### Task to carry out
Starting with the line that holds "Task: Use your", copy out each remaining line of the listing below, up to and including the last one, and include nothing else.
[[ Recorded information open ]]
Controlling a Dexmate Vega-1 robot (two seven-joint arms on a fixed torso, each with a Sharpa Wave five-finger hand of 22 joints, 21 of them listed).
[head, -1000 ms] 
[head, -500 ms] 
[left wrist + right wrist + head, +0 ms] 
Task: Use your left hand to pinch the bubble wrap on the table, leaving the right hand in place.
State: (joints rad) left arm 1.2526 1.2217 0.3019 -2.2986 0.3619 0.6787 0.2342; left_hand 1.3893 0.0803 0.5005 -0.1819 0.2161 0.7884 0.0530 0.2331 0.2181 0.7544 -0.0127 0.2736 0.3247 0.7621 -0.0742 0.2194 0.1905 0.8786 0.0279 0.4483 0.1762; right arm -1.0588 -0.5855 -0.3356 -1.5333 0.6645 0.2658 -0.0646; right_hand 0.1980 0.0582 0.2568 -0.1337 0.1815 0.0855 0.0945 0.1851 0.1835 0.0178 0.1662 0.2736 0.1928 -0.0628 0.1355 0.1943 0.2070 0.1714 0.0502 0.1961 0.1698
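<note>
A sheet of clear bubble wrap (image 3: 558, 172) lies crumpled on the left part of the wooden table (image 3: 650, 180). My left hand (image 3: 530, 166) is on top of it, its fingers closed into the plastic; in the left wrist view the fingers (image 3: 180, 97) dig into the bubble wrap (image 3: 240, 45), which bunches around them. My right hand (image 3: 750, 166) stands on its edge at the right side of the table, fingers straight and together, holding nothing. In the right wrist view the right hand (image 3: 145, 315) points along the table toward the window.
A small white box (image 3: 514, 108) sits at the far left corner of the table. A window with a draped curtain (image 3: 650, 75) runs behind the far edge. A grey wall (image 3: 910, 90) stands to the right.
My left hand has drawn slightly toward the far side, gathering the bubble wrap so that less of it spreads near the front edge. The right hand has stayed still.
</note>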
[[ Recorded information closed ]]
### Answer to this exercise
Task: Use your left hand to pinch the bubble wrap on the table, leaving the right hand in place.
State: (joints rad) left arm 1.2526 1.2217 0.3019 -2.2986 0.3619 0.6787 0.2342; left_hand 1.3893 0.0803 0.5005 -0.1819 0.2161 0.7884 0.0530 0.2331 0.2181 0.7544 -0.0127 0.2736 0.3247 0.7621 -0.0742 0.2194 0.1905 0.8786 0.0279 0.4483 0.1762; right arm -1.0588 -0.5855 -0.3356 -1.5333 0.6645 0.2658 -0.0646; right_hand 0.1980 0.0582 0.2568 -0.1337 0.1815 0.0855 0.0945 0.1851 0.1835 0.0178 0.1662 0.2736 0.1928 -0.0628 0.1355 0.1943 0.2070 0.1714 0.0502 0.1961 0.1698
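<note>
A sheet of clear bubble wrap (image 3: 558, 172) lies crumpled on the left part of the wooden table (image 3: 650, 180). My left hand (image 3: 530, 166) is on top of it, its fingers closed into the plastic; in the left wrist view the fingers (image 3: 180, 97) dig into the bubble wrap (image 3: 240, 45), which bunches around them. My right hand (image 3: 750, 166) stands on its edge at the right side of the table, fingers straight and together, holding nothing. In the right wrist view the right hand (image 3: 145, 315) points along the table toward the window.
A small white box (image 3: 514, 108) sits at the far left corner of the table. A window with a draped curtain (image 3: 650, 75) runs behind the far edge. A grey wall (image 3: 910, 90) stands to the right.
My left hand has drawn slightly toward the far side, gathering the bubble wrap so that less of it spreads near the front edge. The right hand has stayed still.
</note>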

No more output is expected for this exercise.